THE TASK: Beginning with the first line of the data below, extract each line up to and including the one containing "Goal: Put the". Copy them exactly and add nothing.

DATA EXTRACT:
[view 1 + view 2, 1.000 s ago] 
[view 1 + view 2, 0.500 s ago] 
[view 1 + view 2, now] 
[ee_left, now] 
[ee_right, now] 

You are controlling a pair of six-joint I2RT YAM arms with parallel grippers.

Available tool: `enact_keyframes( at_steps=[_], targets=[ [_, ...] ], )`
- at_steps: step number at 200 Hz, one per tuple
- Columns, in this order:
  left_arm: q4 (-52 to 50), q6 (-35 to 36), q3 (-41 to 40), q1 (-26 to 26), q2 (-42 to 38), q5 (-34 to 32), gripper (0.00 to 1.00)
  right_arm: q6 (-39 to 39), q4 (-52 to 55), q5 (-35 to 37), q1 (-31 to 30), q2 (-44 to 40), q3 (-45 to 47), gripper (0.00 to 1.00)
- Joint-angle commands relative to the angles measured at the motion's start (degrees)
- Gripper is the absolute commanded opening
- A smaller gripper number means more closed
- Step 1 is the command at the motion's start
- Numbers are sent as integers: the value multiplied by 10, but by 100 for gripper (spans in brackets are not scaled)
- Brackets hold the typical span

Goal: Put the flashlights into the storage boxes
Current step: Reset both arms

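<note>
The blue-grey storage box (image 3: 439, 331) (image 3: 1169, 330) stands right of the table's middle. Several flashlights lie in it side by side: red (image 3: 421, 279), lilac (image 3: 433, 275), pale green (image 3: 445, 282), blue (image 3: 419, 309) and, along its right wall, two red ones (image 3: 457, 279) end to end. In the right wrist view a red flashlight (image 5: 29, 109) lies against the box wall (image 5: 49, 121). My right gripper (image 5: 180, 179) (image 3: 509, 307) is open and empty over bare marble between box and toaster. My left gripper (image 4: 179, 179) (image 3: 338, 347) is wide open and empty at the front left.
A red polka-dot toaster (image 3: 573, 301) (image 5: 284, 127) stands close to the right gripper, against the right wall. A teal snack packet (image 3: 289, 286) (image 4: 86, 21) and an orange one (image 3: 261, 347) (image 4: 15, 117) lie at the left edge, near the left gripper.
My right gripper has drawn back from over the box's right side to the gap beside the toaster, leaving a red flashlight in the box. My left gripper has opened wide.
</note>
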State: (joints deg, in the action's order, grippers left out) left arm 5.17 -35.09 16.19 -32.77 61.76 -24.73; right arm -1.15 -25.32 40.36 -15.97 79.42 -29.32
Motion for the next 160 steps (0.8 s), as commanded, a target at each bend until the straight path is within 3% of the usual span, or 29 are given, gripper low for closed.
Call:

YOUR SOLUTION:
[view 1 + view 2, 1.000 s ago] 
[view 1 + view 2, 0.500 s ago] 
[view 1 + view 2, now] 
[ee_left, now] 
[ee_right, now] 

You are controlling a pair of six-joint I2RT YAM arms with parallel grippers.

Available tool: `enact_keyframes( at_steps=[_], targets=[ [_, ...] ], )`
- at_steps: step number at 200 Hz, one per tuple
- Columns, in this order:
  left_arm: q4 (-52 to 50), q6 (-35 to 36), q3 (-41 to 40), q1 (-26 to 26), q2 (-42 to 38), q5 (-34 to 32), gripper (0.00 to 1.00)
  right_arm: q6 (-39 to 39), q4 (-52 to 55), q5 (-35 to 37), q1 (-31 to 30), q2 (-44 to 40), q3 (-45 to 47), gripper (0.00 to 1.00)
- Joint-angle commands relative to the angles measured at the motion's start (degrees)
- Gripper is the absolute commanded opening
- A smaller gripper number means more closed
- Step 1 is the command at the motion's start
- Numbers are sent as integers: the value multiplied by 10, but by 100 for gripper (spans in brackets are not scaled)
- Brackets hold the typical span

Goal: Put the flashlights into the storage boxes

This exercise calls for no further output.